# SUPPLIED INFORMATION

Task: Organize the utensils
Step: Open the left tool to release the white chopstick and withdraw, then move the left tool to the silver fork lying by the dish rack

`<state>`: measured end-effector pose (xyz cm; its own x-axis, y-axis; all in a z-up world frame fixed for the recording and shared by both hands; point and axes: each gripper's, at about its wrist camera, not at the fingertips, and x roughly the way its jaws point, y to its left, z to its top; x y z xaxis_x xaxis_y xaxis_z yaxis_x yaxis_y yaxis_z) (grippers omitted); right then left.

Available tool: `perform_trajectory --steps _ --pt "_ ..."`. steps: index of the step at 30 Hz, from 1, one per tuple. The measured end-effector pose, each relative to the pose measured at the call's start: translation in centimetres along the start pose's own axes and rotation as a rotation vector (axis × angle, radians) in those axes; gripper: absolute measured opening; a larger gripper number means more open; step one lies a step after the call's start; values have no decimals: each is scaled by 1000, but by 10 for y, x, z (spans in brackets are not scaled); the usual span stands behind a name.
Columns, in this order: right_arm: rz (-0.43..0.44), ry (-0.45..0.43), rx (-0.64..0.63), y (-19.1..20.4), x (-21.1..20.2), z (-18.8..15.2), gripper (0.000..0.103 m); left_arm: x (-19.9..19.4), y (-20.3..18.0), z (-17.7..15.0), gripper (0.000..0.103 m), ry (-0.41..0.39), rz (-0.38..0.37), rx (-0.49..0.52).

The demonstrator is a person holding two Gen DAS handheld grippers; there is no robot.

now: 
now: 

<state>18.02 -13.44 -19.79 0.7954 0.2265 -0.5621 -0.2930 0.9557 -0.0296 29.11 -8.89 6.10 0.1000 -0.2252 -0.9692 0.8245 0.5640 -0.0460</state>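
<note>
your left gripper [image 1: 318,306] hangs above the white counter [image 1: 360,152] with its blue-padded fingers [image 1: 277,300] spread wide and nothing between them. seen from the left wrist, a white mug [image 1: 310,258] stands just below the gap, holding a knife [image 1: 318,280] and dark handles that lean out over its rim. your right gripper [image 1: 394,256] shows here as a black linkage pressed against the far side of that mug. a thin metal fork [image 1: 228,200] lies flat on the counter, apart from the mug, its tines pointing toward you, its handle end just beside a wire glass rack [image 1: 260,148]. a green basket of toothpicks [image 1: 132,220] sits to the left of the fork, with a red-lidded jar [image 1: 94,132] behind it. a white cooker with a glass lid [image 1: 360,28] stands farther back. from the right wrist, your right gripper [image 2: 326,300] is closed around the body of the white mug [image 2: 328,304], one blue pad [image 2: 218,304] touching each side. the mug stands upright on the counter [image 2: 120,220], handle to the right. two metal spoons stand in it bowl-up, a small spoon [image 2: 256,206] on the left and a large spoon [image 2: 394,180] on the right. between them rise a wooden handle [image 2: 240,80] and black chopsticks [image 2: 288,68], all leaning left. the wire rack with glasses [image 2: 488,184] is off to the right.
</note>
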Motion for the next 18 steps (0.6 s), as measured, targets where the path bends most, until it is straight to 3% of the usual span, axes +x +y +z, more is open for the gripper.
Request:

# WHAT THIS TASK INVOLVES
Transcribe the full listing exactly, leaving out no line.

# OUTPUT FOR THIS EXERCISE
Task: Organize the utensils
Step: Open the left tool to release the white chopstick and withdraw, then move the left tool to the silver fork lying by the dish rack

`<state>`: measured end-effector pose (xyz cm; its own x-axis, y-axis; all in a z-up world frame fixed for the recording and shared by both hands; point and axes: each gripper's, at about its wrist camera, not at the fingertips, and x roughly the way its jaws point, y to its left, z to its top; x y z xaxis_x xaxis_y xaxis_z yaxis_x yaxis_y yaxis_z) (grippers omitted); right then left.

Available tool: `perform_trajectory --steps _ --pt "_ ..."`. steps: index of the step at 30 Hz, from 1, one per tuple. The measured end-effector pose, each relative to the pose measured at the call's start: translation in centimetres along the start pose's own axes and rotation as a rotation vector (axis × angle, radians) in those axes; gripper: absolute measured opening; a larger gripper number means more open; step one lies a step after the call's start; values have no decimals: each is scaled by 1000, but by 10 for y, x, z (spans in brackets are not scaled); the usual span stands behind a name.
Columns, in this order: right_arm: rz (-0.43..0.44), ry (-0.45..0.43), rx (-0.64..0.63), y (-19.1..20.4), x (-21.1..20.2), z (-18.8..15.2), gripper (0.000..0.103 m); left_arm: x (-19.9..19.4), y (-20.3..18.0), z (-17.7..15.0), gripper (0.000..0.103 m), ry (-0.41..0.39), rz (-0.38..0.37), rx (-0.49..0.52).

The demonstrator is a person holding two Gen DAS handheld grippers; there is no robot.

now: 
now: 

<state>18.02 -13.44 -19.79 0.7954 0.2265 -0.5621 -0.2930 0.9557 -0.0296 29.11 -8.89 6.10 0.1000 -0.2252 -0.9692 0.8245 0.5640 -0.0460</state>
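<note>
your left gripper [image 1: 318,306] hangs above the white counter [image 1: 360,152] with its blue-padded fingers [image 1: 277,300] spread wide and nothing between them. seen from the left wrist, a white mug [image 1: 310,258] stands just below the gap, holding a knife [image 1: 318,280] and dark handles that lean out over its rim. your right gripper [image 1: 394,256] shows here as a black linkage pressed against the far side of that mug. a thin metal fork [image 1: 228,200] lies flat on the counter, apart from the mug, its tines pointing toward you, its handle end just beside a wire glass rack [image 1: 260,148]. a green basket of toothpicks [image 1: 132,220] sits to the left of the fork, with a red-lidded jar [image 1: 94,132] behind it. a white cooker with a glass lid [image 1: 360,28] stands farther back. from the right wrist, your right gripper [image 2: 326,300] is closed around the body of the white mug [image 2: 328,304], one blue pad [image 2: 218,304] touching each side. the mug stands upright on the counter [image 2: 120,220], handle to the right. two metal spoons stand in it bowl-up, a small spoon [image 2: 256,206] on the left and a large spoon [image 2: 394,180] on the right. between them rise a wooden handle [image 2: 240,80] and black chopsticks [image 2: 288,68], all leaning left. the wire rack with glasses [image 2: 488,184] is off to the right.
</note>
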Motion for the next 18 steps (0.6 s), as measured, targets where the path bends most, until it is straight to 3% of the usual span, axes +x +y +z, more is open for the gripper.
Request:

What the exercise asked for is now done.